A sealing order binds the court clerk -- it does not bind Google, CourtListener, Justia, Law360, or news organizations. Each third party must be addressed through its own channel, legal or editorial.
PACER court documents accessed and mirrored before sealing are permanently indexed unless specifically addressed. The moment a document was downloaded from the federal court filing system, it became a copy outside the court's direct control.
A motion to compel de-indexing, filed in the same court that issued the sealing order, is the strongest legal tool available. Several federal district courts have granted these orders when the sealing rationale was sufficiently compelling.
News articles based on pre-sealing court filings have First Amendment protection but can still be updated or removed through editorial channels. Resolution of the underlying matter significantly improves the prospects for editorial removal.
A sealing order is an instruction from a judge to the clerk of court. It directs the clerk to restrict access to specified case materials within the court's own docket system.

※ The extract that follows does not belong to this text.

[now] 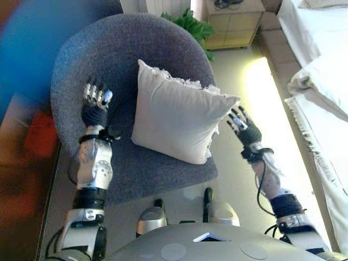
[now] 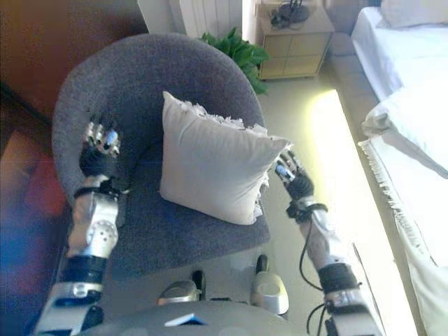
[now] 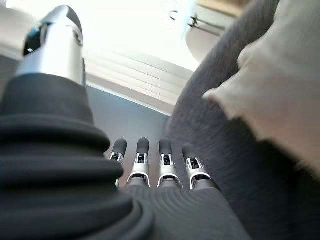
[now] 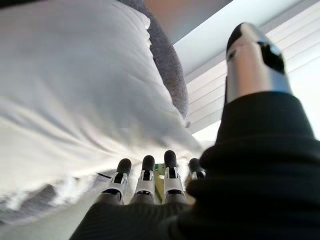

In federal courts operating under PACER and the Case Management/Electronic Case Files system (CM-ECF), sealing typically means reclassifying the relevant documents as restricted so that members of the public logging into PACER can no longer view them. Access is then limited to the parties, their counsel, and court staff.
The scope of a sealing order is precisely as broad as the court defines it. An order sealing a single exhibit applies only to that exhibit. An order sealing an entire case docket restricts access to all filings in that docket. In either case, the obligation runs to the court's own systems and personnel. The clerk must comply. Court IT staff must implement the restriction. Judges and their staff must treat the sealed materials accordingly.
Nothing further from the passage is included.